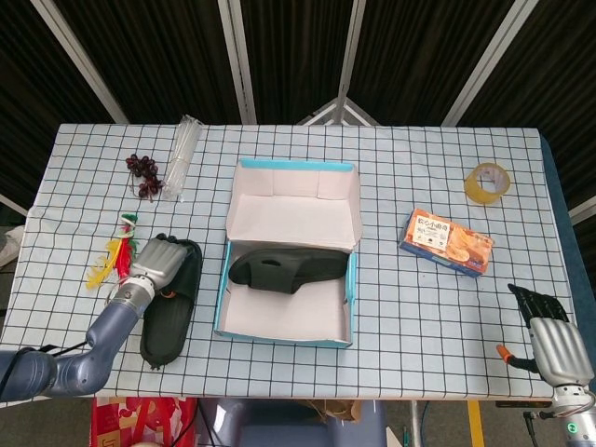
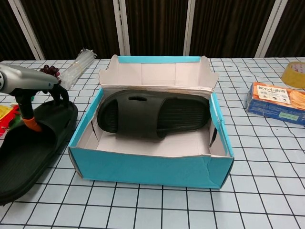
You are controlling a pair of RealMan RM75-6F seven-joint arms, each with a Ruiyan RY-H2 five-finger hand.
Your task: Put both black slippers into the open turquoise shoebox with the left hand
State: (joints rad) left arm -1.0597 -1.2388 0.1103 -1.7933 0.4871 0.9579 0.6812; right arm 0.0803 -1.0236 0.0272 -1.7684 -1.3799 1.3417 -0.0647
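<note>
Gripping the near end of the loose slipper [image 1: 169,300], the left hand [image 1: 155,263] has its fingers curled over the shoe's rim, thumb with an orange tip pressed inside the footbed as the chest view shows; whether the slipper is lifted clear of the surface [image 1: 391,317] I cannot tell. Just right of that hand stands the turquoise shoebox [image 1: 285,332], cardboard with a pale inner lining and its lid flap folded up at the far side, and the second slipper [image 1: 289,269] lies inside it, matte black rubber with a ribbed sole bed. Printed writing on the orange snack box [image 1: 446,241], well to the right of the box, is too small to read. Beyond the left hand sit a dark grape cluster [image 1: 143,172] and a clear plastic bundle [image 1: 181,155]; a red and yellow item [image 1: 114,256] lies just to its left. A roll of yellow tape [image 1: 487,181] rests far right. The right hand [image 1: 549,331] hangs at the near right edge, dark fingers loosely apart, holding nothing
</note>
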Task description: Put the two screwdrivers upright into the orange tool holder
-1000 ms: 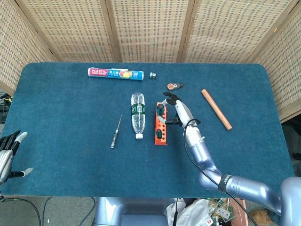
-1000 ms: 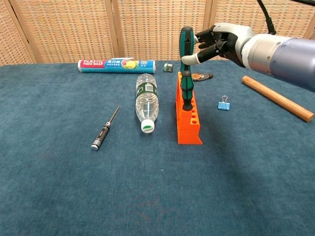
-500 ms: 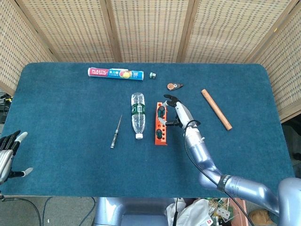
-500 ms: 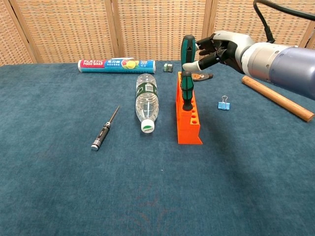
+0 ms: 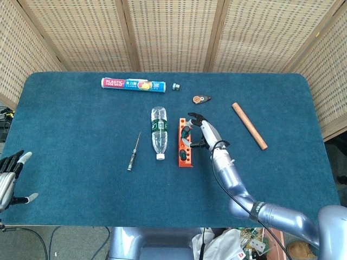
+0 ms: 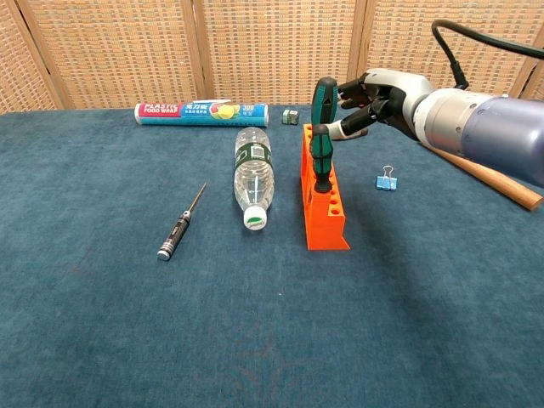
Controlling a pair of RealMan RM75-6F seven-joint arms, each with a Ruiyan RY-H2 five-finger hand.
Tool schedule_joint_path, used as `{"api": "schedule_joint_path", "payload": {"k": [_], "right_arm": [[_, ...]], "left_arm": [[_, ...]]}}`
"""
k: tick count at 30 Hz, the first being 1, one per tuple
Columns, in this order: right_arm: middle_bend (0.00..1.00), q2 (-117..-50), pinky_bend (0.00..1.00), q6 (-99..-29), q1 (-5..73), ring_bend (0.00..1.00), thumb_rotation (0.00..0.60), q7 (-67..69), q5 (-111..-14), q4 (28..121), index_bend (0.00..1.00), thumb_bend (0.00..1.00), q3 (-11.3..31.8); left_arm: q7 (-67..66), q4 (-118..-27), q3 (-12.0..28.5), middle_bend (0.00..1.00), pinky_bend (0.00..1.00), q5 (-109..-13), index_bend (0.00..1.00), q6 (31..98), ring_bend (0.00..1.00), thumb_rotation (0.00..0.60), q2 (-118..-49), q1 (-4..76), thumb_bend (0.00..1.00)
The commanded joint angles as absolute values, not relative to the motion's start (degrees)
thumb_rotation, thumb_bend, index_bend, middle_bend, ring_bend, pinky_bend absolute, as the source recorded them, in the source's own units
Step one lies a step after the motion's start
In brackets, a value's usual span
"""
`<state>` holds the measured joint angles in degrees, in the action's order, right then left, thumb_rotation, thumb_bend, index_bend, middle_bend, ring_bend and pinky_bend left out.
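Observation:
A green-handled screwdriver (image 6: 322,127) stands upright in a hole of the orange tool holder (image 6: 328,219), near its far end. My right hand (image 6: 375,95) pinches the handle from the right, thumb low and fingers near its top. From the head view, the same right hand (image 5: 204,131) sits beside the green screwdriver (image 5: 186,131) over the holder (image 5: 184,156). A thin black screwdriver (image 6: 179,226) lies flat on the blue table left of the bottle, also visible as the black screwdriver (image 5: 133,151). My left hand (image 5: 8,176) hangs open off the table's left edge.
A clear plastic bottle (image 6: 252,178) lies between the black screwdriver and the holder. A plastic wrap box (image 6: 201,112) lies at the back. A blue binder clip (image 6: 387,180), a wooden stick (image 6: 484,174) and a small orange-black tool (image 5: 201,99) are to the right.
The green screwdriver has sunk lower into the holder, and my right hand has come down with it. The left hand and the black screwdriver have stayed still.

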<state>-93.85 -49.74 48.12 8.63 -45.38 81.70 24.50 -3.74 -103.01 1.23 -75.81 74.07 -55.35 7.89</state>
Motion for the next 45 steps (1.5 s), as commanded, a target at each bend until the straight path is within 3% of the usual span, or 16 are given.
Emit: {"api": "schedule_joint_path", "payload": {"k": [1, 16, 22, 33, 40, 45], "right_arm": [[0.1, -93.96, 0.01, -49.44, 48.01, 0.0, 0.6, 8.99, -45.61, 81.54, 0.62, 0.39, 24.52], [0.11, -93.57, 0.01, -47.88, 47.57, 0.0, 0.6, 10.56, -47.48, 81.36, 0.48, 0.29, 24.67], [0.11, -93.3, 0.01, -47.35, 47.6, 0.0, 0.6, 10.37, -47.81, 81.34, 0.41, 0.2, 24.39], [0.11, -92.75, 0.01, -47.68, 47.32, 0.0, 0.6, 10.83, -48.14, 81.99, 0.39, 0.19, 24.96], [0.11, -88.22, 0.01, -49.62, 44.57, 0.0, 0.6, 10.91, -50.07, 87.57, 0.38, 0.19, 24.63], [0.11, -81.47, 0.01, -53.65, 39.22, 0.0, 0.6, 11.37, -56.56, 93.86, 0.37, 0.18, 22.09]], "left_arm": [[-3.7, -103.02, 1.22, 0.0, 0.0, -75.76, 0.0, 74.03, 0.0, 0.6, -55.32, 7.9, 0.0], [-3.7, -103.11, 1.14, 0.0, 0.0, -75.75, 0.0, 74.0, 0.0, 0.6, -55.18, 7.9, 0.0], [-3.68, -103.13, 1.11, 0.0, 0.0, -75.76, 0.0, 74.03, 0.0, 0.6, -55.17, 7.88, 0.0], [-3.67, -103.17, 1.1, 0.0, 0.0, -75.66, 0.0, 73.9, 0.0, 0.6, -55.16, 7.93, 0.0], [-3.02, -103.25, 0.93, 0.0, 0.0, -76.39, 0.0, 74.39, 0.0, 0.6, -54.83, 7.66, 0.0], [-2.32, -103.2, 0.88, 0.0, 0.0, -77.35, 0.0, 75.75, 0.0, 0.6, -54.61, 7.07, 0.0]]}}
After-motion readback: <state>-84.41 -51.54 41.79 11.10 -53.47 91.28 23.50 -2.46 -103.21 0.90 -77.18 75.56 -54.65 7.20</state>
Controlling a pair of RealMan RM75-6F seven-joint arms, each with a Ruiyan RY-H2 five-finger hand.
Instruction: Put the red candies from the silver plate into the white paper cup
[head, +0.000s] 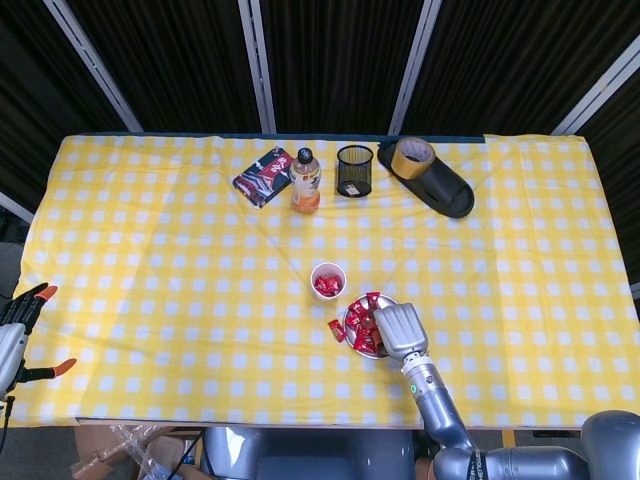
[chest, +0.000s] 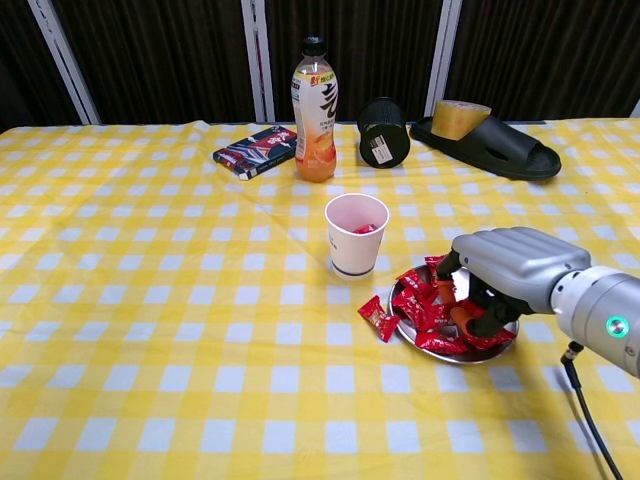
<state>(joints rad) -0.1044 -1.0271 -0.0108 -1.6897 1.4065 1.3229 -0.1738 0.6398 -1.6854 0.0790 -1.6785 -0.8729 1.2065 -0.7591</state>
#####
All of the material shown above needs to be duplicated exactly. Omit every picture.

▸ **RESPONSE**
You are controlling a pair of RealMan RM75-6F seven-joint arms, each with a Ruiyan RY-H2 five-finger hand.
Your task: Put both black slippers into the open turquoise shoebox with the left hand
State: (joints rad) left arm -1.0597 -1.2388 0.1103 -1.7933 0.4871 0.9579 0.6812; right arm 0.0803 -1.0236 0.0272 -1.7684 -1.3799 1.3417 -0.0647
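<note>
Gripping the near end of the loose slipper [image 1: 169,300], the left hand [image 1: 155,263] has its fingers curled over the shoe's rim, thumb with an orange tip pressed inside the footbed as the chest view shows; whether the slipper is lifted clear of the surface [image 1: 391,317] I cannot tell. Just right of that hand stands the turquoise shoebox [image 1: 285,332], cardboard with a pale inner lining and its lid flap folded up at the far side, and the second slipper [image 1: 289,269] lies inside it, matte black rubber with a ribbed sole bed. Printed writing on the orange snack box [image 1: 446,241], well to the right of the box, is too small to read. Beyond the left hand sit a dark grape cluster [image 1: 143,172] and a clear plastic bundle [image 1: 181,155]; a red and yellow item [image 1: 114,256] lies just to its left. A roll of yellow tape [image 1: 487,181] rests far right. The right hand [image 1: 549,331] hangs at the near right edge, dark fingers loosely apart, holding nothing
</note>
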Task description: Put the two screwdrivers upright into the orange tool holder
-1000 ms: 
-1000 ms: 
-500 ms: 
-500 ms: 
+0 ms: 
+0 ms: 
Controlling a pair of RealMan RM75-6F seven-joint arms, each with a Ruiyan RY-H2 five-finger hand.
Tool schedule_joint_path, used as `{"api": "schedule_joint_path", "payload": {"k": [_], "right_arm": [[_, ...]], "left_arm": [[_, ...]]}}`
"""
k: tick count at 30 Hz, the first being 1, one per tuple
Columns, in this order: right_arm: middle_bend (0.00..1.00), q2 (-117..-50), pinky_bend (0.00..1.00), q6 (-99..-29), q1 (-5..73), ring_bend (0.00..1.00), thumb_rotation (0.00..0.60), q7 (-67..69), q5 (-111..-14), q4 (28..121), index_bend (0.00..1.00), thumb_bend (0.00..1.00), q3 (-11.3..31.8); left_arm: q7 (-67..66), q4 (-118..-27), q3 (-12.0..28.5), middle_bend (0.00..1.00), pinky_bend (0.00..1.00), q5 (-109..-13), index_bend (0.00..1.00), q6 (31..98), ring_bend (0.00..1.00), thumb_rotation (0.00..0.60), q2 (-118..-49), q1 (-4..76), thumb_bend (0.00..1.00)
The commanded joint angles as absolute values, not relative to the motion's start (degrees)
thumb_rotation, thumb_bend, index_bend, middle_bend, ring_bend, pinky_bend absolute, as the source recorded them, in the source's own units
Step one lies a step after the motion's start
In brackets, a value's usual span
"""
`<state>` holds the measured joint angles in degrees, in the action's order, right then left, thumb_rotation, thumb_bend, index_bend, middle_bend, ring_bend and pinky_bend left out.
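Observation:
A green-handled screwdriver (image 6: 322,127) stands upright in a hole of the orange tool holder (image 6: 328,219), near its far end. My right hand (image 6: 375,95) pinches the handle from the right, thumb low and fingers near its top. From the head view, the same right hand (image 5: 204,131) sits beside the green screwdriver (image 5: 186,131) over the holder (image 5: 184,156). A thin black screwdriver (image 6: 179,226) lies flat on the blue table left of the bottle, also visible as the black screwdriver (image 5: 133,151). My left hand (image 5: 8,176) hangs open off the table's left edge.
A clear plastic bottle (image 6: 252,178) lies between the black screwdriver and the holder. A plastic wrap box (image 6: 201,112) lies at the back. A blue binder clip (image 6: 387,180), a wooden stick (image 6: 484,174) and a small orange-black tool (image 5: 201,99) are to the right.
The green screwdriver has sunk lower into the holder, and my right hand has come down with it. The left hand and the black screwdriver have stayed still.
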
<state>-93.85 -49.74 48.12 8.63 -45.38 81.70 24.50 -3.74 -103.01 1.23 -75.81 74.07 -55.35 7.89</state>
Motion for the next 45 steps (1.5 s), as commanded, a target at each bend until the straight path is within 3% of the usual span, or 16 are given.
Emit: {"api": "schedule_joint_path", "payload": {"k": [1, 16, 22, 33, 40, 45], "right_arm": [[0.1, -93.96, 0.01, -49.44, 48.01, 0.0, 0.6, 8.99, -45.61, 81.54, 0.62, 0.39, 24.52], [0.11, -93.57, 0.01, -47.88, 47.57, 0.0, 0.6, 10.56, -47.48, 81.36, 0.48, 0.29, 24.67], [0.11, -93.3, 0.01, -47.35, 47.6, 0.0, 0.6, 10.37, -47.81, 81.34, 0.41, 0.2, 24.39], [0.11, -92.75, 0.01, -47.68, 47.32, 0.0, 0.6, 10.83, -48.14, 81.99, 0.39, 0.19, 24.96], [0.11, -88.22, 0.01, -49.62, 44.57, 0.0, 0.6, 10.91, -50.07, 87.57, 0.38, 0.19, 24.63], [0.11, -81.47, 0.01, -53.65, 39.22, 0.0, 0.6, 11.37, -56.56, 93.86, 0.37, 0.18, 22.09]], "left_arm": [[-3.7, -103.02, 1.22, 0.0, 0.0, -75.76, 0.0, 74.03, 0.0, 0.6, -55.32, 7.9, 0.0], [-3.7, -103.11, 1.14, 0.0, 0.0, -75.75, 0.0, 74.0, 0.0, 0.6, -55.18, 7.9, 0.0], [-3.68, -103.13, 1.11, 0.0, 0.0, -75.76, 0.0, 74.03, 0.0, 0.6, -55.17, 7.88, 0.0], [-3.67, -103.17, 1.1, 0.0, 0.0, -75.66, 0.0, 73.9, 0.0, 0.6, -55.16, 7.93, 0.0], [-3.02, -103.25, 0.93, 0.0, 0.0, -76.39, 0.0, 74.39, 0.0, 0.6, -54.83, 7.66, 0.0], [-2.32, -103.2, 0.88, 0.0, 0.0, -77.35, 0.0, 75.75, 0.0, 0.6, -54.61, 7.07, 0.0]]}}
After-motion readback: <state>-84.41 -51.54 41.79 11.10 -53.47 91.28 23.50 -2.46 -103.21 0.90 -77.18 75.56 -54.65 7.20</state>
Controlling a pair of RealMan RM75-6F seven-joint arms, each with a Ruiyan RY-H2 five-finger hand.
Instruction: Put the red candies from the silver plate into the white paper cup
[head, +0.000s] 
[chest, +0.000s] 
<state>(joints rad) -0.1044 -1.0271 -0.0108 -1.6897 1.4065 1.3229 -0.1738 0.6398 -1.6854 0.0790 -1.6785 -0.8729 1.2065 -0.7591</state>

No further response is needed.